First, let me say that at age 73 I am old and most of the time slow at getting things done! That being said, here is what happened yesterday:

I finally decided that I would just buy another locomotive off ebay that would allow me to swap out the shells and make the new one a Rock Island Line locomotive. So, made and offer on ebay and got the locomotive. Later in the day I sat down and started stripping the Rock Island shell in preperation for the change out. For some reason, it occurred to me to go to the area of the layout where the loco stopped moving and take a look. I went over there and with a high powered flashlight looked around. Low and behold, there, in the middle of the track, lay the missing drive gear! It was intact and looks like new! Now I had ran other trains over this area numerous times.
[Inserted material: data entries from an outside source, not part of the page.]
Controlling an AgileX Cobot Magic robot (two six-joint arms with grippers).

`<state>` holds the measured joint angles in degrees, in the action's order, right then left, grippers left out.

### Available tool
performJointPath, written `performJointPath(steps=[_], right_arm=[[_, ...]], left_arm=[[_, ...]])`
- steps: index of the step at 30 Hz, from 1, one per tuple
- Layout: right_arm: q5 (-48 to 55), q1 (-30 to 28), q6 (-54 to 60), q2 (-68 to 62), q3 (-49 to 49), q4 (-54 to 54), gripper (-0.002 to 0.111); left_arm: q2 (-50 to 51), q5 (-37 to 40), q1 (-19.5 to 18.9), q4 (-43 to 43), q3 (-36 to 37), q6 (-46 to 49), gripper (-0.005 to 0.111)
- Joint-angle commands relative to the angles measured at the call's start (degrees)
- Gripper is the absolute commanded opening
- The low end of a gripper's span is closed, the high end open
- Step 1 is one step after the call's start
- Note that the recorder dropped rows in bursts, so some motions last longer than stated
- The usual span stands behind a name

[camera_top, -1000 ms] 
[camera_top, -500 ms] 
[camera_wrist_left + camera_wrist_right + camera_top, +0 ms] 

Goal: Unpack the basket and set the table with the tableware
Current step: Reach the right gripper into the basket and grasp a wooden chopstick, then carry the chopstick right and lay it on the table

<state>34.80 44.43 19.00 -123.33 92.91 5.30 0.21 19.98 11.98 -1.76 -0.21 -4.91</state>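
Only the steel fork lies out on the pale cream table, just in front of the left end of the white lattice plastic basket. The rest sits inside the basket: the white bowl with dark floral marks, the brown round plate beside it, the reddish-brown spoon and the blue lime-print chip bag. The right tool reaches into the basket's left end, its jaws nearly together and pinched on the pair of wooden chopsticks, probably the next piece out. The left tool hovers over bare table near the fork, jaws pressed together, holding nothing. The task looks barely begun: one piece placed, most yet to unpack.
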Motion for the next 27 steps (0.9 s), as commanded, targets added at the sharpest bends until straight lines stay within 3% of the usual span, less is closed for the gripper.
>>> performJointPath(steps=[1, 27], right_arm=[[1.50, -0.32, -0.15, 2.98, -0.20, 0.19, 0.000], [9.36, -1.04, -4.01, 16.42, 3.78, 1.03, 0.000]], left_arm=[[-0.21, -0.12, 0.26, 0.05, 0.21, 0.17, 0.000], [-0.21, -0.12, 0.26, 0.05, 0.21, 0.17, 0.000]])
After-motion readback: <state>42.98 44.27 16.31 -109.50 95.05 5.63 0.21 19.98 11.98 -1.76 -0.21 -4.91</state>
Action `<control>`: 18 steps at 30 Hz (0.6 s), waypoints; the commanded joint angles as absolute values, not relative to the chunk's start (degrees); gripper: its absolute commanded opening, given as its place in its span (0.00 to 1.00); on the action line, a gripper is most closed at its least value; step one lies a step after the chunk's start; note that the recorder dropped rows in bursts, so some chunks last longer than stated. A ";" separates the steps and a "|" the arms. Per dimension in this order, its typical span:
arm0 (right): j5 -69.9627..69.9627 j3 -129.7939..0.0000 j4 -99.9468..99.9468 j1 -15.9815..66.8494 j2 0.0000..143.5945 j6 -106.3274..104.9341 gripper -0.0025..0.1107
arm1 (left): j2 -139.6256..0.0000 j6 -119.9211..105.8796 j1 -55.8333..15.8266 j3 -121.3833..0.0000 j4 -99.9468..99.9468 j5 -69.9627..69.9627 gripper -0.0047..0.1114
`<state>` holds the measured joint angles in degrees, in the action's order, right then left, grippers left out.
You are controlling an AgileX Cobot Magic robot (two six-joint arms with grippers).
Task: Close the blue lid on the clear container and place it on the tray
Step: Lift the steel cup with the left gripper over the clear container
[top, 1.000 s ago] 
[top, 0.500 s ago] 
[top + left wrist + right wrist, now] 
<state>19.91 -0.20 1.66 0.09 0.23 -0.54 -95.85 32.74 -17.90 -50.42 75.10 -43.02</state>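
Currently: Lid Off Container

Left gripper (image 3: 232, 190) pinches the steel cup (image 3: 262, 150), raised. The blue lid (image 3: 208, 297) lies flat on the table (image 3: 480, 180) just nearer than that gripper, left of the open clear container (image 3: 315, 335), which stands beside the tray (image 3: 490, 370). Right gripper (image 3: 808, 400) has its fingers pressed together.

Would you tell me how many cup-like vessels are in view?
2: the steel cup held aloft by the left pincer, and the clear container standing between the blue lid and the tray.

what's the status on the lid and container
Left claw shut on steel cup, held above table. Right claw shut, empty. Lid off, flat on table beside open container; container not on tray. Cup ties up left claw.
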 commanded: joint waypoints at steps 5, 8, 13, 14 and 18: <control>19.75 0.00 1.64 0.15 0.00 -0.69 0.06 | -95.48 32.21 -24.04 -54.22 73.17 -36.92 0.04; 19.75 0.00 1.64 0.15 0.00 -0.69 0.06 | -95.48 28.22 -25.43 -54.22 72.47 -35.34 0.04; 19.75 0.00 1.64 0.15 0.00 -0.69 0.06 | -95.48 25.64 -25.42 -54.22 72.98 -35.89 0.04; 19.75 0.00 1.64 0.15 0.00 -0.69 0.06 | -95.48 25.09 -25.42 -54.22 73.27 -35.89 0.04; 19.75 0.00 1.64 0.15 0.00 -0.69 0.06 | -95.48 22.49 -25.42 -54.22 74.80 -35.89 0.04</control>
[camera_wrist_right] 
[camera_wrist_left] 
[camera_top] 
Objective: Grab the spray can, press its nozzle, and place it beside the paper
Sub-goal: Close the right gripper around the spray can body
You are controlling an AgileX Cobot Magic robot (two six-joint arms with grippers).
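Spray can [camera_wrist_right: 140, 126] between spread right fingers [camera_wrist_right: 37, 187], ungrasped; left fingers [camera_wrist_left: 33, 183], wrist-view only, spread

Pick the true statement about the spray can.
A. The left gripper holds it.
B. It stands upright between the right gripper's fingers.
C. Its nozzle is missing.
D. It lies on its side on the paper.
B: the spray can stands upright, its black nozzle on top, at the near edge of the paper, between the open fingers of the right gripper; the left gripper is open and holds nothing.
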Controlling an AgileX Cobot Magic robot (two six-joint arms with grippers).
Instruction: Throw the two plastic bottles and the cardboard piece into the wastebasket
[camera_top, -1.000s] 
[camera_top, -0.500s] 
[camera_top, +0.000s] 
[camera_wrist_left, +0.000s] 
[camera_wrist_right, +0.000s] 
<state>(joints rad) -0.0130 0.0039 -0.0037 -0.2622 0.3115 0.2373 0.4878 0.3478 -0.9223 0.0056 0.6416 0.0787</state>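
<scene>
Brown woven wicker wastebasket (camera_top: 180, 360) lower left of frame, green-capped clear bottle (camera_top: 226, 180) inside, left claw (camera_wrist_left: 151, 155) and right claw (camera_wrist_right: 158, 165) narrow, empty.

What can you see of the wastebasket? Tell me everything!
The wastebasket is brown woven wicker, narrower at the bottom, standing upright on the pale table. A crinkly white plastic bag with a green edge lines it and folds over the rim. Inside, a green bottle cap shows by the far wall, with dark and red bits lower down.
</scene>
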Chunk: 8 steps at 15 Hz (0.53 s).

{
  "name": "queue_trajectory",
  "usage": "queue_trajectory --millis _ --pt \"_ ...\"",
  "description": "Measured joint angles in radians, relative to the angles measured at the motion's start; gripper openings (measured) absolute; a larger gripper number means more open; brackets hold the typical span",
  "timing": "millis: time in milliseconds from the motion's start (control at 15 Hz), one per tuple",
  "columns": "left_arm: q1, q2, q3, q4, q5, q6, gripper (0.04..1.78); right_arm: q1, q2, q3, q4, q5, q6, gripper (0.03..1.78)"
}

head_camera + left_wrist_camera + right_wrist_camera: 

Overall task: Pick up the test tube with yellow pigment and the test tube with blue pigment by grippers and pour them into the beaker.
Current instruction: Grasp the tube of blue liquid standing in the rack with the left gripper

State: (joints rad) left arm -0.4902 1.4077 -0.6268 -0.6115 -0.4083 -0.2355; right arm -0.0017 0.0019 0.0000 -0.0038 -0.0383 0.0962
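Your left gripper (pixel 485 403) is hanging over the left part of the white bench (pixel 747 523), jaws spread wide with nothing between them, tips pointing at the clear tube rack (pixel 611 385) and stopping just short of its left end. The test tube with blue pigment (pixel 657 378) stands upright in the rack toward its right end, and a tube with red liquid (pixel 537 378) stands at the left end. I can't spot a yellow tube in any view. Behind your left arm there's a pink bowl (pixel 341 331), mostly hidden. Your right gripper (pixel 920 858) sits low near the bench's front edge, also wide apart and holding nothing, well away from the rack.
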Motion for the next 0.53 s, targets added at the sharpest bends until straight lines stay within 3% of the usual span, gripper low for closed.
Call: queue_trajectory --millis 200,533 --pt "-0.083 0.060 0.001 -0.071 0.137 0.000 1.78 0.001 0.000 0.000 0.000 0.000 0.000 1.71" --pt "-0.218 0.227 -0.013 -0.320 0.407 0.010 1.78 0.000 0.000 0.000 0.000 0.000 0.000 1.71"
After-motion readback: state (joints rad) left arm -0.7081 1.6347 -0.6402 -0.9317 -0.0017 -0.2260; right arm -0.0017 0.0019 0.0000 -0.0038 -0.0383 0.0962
So, now I will reassemble the "Rock" locomotive and see if it will run. My concern is: what would be the best way to put the gear back on the motor shaft? Should I use a good superglue or a good epoxy? I haven't determined if the missing gear is metal or plastic, which I have to do.

I welcome any suggestions.


HOFAN;

Your story is a familiar one, and also a perfect example of a corollary to Murphy's law that concerns lost items. It goes something like this.
"You can search as long as you want for a missing item. However, you will never find that item until after you have bought a replacement."

As for your How to attach the gear to the motor shaft question I agree with MichealE. Wipe the motor shaft with alcohol to remove any grease, oil, or dirt, and attach the gear with a single drop of super glue. Be very careful not to let any glue get into the motor or the bearing that holds the shaft.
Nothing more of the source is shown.